Reminiscing CGI scripts

I’ve always had a thing for old-school web tech. By the time I joined the digital fray, CGI scripts were pretty much relics, but the term kept popping up in tech forums and discussions like ghosts from the past. So, I got curious, started reading about them, and wanted to see if I could reason about them from the first principles. Writing one from the ground up with nothing but Go’s standard library seemed like a good idea.

Turns out, the basis of the technology is deceptively simple, but CGI scripts mostly went out of fashion because of their limitations around performance.

What are those

CGI scripts, or Common Gateway Interface scripts, emerged in the early 1990s as a solution for creating dynamic web content. They acted as intermediaries between the web server and external applications, allowing servers to process user input and return personalized content. This made them essential for adding interactivity to websites, such as form submissions and dynamic page updates.
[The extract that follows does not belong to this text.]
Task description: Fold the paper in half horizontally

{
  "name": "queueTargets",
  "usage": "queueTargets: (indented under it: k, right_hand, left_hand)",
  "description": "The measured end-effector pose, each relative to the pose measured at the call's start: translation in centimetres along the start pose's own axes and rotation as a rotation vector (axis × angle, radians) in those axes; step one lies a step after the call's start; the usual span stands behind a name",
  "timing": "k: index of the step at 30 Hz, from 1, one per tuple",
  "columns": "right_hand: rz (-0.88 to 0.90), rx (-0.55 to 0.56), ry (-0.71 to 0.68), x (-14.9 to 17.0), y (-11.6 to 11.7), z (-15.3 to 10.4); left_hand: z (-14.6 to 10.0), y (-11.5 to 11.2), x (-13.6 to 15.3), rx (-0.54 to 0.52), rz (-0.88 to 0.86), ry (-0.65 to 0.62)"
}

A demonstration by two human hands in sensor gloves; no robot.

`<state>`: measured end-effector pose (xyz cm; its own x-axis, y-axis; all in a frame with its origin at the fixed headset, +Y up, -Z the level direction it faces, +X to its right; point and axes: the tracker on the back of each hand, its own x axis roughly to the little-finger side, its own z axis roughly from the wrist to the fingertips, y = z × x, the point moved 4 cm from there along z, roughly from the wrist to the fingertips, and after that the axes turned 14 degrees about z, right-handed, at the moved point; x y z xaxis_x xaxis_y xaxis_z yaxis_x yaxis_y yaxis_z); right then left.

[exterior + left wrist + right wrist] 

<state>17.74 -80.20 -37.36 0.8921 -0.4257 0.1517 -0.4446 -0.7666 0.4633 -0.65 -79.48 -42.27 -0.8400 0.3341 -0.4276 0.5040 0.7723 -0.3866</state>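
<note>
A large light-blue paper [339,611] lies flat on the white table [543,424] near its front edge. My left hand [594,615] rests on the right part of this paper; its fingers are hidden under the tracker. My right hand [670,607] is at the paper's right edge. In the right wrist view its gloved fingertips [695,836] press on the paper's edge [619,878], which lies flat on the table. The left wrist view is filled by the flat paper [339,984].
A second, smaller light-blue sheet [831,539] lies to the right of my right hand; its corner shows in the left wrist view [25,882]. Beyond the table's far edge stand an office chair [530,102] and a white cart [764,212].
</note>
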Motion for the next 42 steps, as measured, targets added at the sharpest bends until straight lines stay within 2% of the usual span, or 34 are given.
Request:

The key function of CGI scripts was to handle data from web forms, process it, and then generate an appropriate response. The server then takes this response and displays it on a new web page. Here’s how the process might look:

sequenceDiagram participant U as Client participant S as Server participant C as CGI Script U->>S: Post request with a dynamic field value S->>C: Execute the CGI script in a new process Note right of C: CGI script receives the value C-->>S: Process and return result S-->>U: Respond with result

How to write one

CGI scripts are usually written in dynamic scripting languages like Perl, Ruby, Python, or even Bash. However, they can also be written in a static language where the server will need execute the compiled binary. For this demo, we’re going to write the server in Go using the cgi stdlib, but the CGI script itself will be written in Bash.

Here’s the plan:

Set up a basic HTTP server in Go.
The server will await an HTTP POST request containing a form field called name.
Upon receiving the request, the server will extract the value of name.
Next, it’ll set the $name environment variable for the current process.
A Bash CGI script is invoked, which uses the $name environment variable to echo an HTML-formatted dynamic message.
Finally, the server will then return this HTML response to the client.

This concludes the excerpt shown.